ANN: The ANN model was built using Keras’ Sequential API. To generate probabilities appropriate for binary classification, it had an input layer, two hidden layers with Rectified Linear Unit activation functions, and an output layer with a sigmoid activation function. Binary cross-entropy loss function and Adam optimizer were used for binary classification problems to create the model [9]. Samples were used to train the model across 50 epochs. To track performance and identify overfitting during training, a subset of the training data was used for validation.

MLP: The MLP model was constructed using TensorFlow’s Keras API. ReLU activation function was used to host non-linearity, it has two hidden layers with 64 and 32 neurons, and an input layer that matched the number of features. The sigmoid activation function was used in the output layer. The Adam optimizer, a well-liked and successful neural network optimizer that uses binary cross-entropy as the loss function, was used to build the model. In order to monitor performance on unseen data during each epoch, the model was fitted on the training data for 50 epochs with a batch size of 32 and a validation split of 10% from the training set.

CNN: CNN model architecture began with an explicit Input layer to define the shape of the input data. The first computational layer was a Conv1D layer with 64 filters and a kernel size of 3, applying convolutional operations across the feature sequence to detect patterns. This was followed by a MaxPooling1D layer to reduce dimensionality and focus on the most prominent features, and a Dropout layer to mitigate overfitting by randomly disabling a fraction of neurons during training (Zhang et al., 2015)[10]. The output from these layers was then flattened and passed through a fully connected Dense layer for further abstraction. Another Dropout layer was added before the final Dense layer with a sigmoid activation function, which outputs a probability value indicating the likelihood of each sample belonging to the positive class. The CNN model was compiled using the Adam optimizer and binary cross-entropy as the loss function, optimized for binary classification problems. It was validated on the test set after being trained for 30 epochs with a batch size of 32 using the training data.

RNN: The data was reshaped to fit the input requirements of an RNN, which expects a 3D input format specifically. In this case, each data point was treated as a sequence with a single timestep, and the features represented the attributes of each sample. The dataset was split into training and testing sets to evaluate the model’s generalization performance. The RNN model was also built using Keras Sequential API. Binary cross-entropy loss and the Adam optimizer were used to compile the model. Using a validation split to monitor the performance during training, it was then trained over 20 epochs with a batch size of 32.

Evaluation

The model’s performance is measured after the model has been trained. The models are evaluated using several performance indicators, such as the Area Under the ROC Curve (AUC-ROC), F1-score, recall, accuracy, and precision.

Accuracy: An essential indicator for assessing a classification model’s performance is accuracy, which gives a brief overview of the model’s performance in terms of making accurate predictions. It is determined by dividing the total number of input samples by the number of accurate predictions [12].

Precision: A model’s success is gauged by its precision, which indicates the proportion of positive predictions that the model is truly right. It is especially useful in high-risk domains where false positives need to be minimized (Chicco & Jurman, 2020) [13].

Recall: The proportion of accurately predicted positive instances to all actual positive instances is known as recall. It gauges how well every pertinent positive example is captured by the model. It is crucial when the cost of missing a positive instance (false negative) is high (Saito & Rehmsmeier, 2015) [14].

F1-Score: The F1-Score is the harmonic mean of precision and recall. [0,1] is its range. The precision (number of instances properly classified) and robustness (number of instances missed) of our classifier are typically shown by this parameter. Great accuracy is achieved with lower recall and higher precision, but many occurrences are missed. Performance will improve with a higher F1 score.
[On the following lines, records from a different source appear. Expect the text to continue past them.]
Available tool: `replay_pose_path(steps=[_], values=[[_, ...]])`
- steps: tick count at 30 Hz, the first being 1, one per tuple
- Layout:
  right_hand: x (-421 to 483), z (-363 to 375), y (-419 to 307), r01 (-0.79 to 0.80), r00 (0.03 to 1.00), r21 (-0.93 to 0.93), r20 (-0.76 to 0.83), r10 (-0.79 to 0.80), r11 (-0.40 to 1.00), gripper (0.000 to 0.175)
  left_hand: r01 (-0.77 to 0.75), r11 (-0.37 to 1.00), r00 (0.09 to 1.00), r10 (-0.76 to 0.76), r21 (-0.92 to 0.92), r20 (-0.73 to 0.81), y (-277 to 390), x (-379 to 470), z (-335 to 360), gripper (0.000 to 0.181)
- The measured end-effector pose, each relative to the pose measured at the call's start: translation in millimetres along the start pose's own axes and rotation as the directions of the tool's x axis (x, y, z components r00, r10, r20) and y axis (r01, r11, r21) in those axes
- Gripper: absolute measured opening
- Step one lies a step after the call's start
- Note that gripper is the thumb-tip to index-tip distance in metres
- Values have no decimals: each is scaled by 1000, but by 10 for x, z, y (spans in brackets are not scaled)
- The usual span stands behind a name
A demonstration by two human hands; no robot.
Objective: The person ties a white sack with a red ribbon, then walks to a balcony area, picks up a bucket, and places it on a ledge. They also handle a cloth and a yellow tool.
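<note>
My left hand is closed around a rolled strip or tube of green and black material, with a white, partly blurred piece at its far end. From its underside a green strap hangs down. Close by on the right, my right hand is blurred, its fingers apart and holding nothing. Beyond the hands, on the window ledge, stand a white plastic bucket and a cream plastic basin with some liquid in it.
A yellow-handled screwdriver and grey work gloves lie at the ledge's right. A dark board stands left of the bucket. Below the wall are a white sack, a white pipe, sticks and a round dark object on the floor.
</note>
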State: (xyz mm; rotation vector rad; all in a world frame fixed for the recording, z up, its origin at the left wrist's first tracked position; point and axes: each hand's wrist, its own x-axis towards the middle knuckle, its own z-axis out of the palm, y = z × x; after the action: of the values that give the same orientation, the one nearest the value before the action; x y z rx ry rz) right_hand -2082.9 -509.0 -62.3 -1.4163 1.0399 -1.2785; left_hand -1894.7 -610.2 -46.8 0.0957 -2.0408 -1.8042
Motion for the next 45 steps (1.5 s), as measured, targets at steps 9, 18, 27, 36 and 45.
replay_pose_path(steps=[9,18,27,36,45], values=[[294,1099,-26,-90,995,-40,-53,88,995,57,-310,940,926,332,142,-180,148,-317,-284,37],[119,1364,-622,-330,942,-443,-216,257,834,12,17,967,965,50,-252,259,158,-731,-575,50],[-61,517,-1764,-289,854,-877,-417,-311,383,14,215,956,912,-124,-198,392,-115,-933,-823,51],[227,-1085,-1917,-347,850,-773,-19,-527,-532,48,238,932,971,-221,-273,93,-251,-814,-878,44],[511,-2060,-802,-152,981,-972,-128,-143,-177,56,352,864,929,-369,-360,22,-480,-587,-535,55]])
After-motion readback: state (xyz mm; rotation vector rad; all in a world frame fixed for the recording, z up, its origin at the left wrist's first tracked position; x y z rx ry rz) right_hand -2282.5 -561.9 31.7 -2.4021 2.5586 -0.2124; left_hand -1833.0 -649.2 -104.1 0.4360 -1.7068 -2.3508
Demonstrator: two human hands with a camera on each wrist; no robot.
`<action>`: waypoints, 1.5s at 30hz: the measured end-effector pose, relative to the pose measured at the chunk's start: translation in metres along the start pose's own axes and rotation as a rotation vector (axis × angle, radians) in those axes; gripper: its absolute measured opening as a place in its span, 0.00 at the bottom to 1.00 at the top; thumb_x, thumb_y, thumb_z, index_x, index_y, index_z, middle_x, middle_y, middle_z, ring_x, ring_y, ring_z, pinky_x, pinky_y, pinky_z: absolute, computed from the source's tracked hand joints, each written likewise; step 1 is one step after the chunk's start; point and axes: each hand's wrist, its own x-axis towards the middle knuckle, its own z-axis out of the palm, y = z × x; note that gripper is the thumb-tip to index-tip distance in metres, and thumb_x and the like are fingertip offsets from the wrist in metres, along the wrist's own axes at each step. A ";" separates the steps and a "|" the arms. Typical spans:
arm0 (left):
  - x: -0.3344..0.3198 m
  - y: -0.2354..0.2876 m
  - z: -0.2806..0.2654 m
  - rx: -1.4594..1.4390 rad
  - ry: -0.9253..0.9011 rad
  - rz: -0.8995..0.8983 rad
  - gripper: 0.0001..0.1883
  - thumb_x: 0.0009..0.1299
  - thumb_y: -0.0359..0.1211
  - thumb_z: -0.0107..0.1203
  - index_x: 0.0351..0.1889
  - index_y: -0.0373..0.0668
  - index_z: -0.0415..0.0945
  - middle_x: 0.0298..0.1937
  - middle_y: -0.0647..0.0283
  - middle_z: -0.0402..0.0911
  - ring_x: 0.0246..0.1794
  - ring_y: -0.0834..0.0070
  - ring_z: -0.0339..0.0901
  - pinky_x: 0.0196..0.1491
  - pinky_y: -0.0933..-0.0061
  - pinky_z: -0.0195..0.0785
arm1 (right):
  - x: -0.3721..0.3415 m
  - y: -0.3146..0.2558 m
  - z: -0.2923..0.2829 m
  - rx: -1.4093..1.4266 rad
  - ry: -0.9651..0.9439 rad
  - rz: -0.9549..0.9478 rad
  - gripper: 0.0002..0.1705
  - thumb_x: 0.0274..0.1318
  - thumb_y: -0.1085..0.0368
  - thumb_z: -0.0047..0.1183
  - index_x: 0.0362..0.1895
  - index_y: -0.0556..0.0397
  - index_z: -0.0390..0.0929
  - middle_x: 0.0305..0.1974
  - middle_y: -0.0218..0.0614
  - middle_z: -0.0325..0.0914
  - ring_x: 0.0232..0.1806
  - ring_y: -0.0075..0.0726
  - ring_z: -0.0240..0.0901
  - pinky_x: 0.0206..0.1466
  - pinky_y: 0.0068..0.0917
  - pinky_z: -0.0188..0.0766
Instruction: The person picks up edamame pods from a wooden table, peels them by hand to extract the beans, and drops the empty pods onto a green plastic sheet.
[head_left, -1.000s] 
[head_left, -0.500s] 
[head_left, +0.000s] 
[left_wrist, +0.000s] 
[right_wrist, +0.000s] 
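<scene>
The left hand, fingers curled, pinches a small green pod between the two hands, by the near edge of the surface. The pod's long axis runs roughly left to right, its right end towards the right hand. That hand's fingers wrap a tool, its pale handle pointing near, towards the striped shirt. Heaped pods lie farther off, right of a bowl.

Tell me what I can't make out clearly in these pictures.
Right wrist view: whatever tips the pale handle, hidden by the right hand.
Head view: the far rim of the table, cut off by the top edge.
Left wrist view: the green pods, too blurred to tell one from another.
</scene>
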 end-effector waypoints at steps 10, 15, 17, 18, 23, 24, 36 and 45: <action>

AUC-ROC: The capacity of a model to differentiate between classes at all classification thresholds is assessed using the Area Under the ROC Curve (AUC-ROC). Better model performance in separating positives from negatives is indicated by higher AUC (Fawcett, 2006) [15].

RESULTS AND DISCUSSION

The findings and analysis of the study on credit risk assessment using neural network algorithms for the Cavite College of Fisheries Multi-Purpose Cooperative (CCF-MPC) are presented in this part. The study’s dataset is made up of demographic and financial information gathered from CCF-MPC records between 2019-2025. To ascertain how well four neural network models forecast credit risk, a comparison analysis was carried out. Each model was evaluated using performance indicators such as accuracy, precision, recall, F1 score, and the AUC-ROC. To better demonstrate each algorithm’s classification performance and predictive power, visual diagrams like ROC curves and the confusion matrix are presented. The results provide information on which neural network design is most suited to improving risk management in cooperative credit systems.

Table I Comparative Analysis Of Implemented Neural Network Models

Model	Accuracy	Precision	Recall	F1 Score	ROC AUC
ANN	0.86	0.70	0.60	0.65	0.90
MLP	0.85	0.68	0.60	0.64	0.89
CNN	0.84	0.75	0.42	0.54	0.84
RNN	0.85	0.69	0.59	0.64	0.90

Table 1 shows the result of the comparison of four different neural network models used to evaluate credit risk. ANN had the highest accuracy (0.86) and F1 score (0.65) among all models, it made the most correct predictions and had a good balance between precision and recall. ANN also had a strong ROC AUC score of 0.90, showing that it can distinguish between good and risky customers well. MLP and RNN performed similarly, with slightly lower accuracy (0.85) and F1 scores (0.64). Their ROC AUC scores were also high at 0.90 and 0.89, indicating reliable classification performance. CNN had the lowest recall (0.42) and F1 score (0.54), even though it had the highest precision (0.75). This means CNN was good at correctly identifying low-risk customers but missed many of the high-risk ones, making it less effective for this task. In summary, ANN performed the best overall for credit risk assessment in this study, followed closely by MLP and RNN. CNN, while precise, was not as reliable due to its low recall.

Fig. 3 Confusion Matrix for ANN Model

Figure 3 shows the confusion matrix for the ANN model. It shows that it accurately identified 252 low-risk and 45 high-risk customers, while misclassifying 19 low-risk as high-risk and 28 high-risk as low-risk. This indicates that the model performs well in recognizing safe borrowers and moderately well in detecting risky ones. The relatively low number of false positives suggests that it avoids rejecting too many good clients, while the moderate number of false negatives shows that some risky borrowers are still missed.

Fig. 4 Confusion Matrix for MLP Model

Figure 4 shows the confusion matrix for the MLP (Multilayer Perceptron) model. It shows that it correctly classified 247 low-risk and 50 high-risk customers. It made 24 false positive errors by labeling low-risk customers as high risk and 23 false negative errors by missing some high-risk customers and classifying them as low risk. These results indicate a fairly balanced performance, with good identification of both risk classes. The number of false positives and false negatives is low and nearly equal, suggesting the MLP model maintains a solid trade-off between avoiding wrongly rejected good borrowers and successfully identifying risky ones.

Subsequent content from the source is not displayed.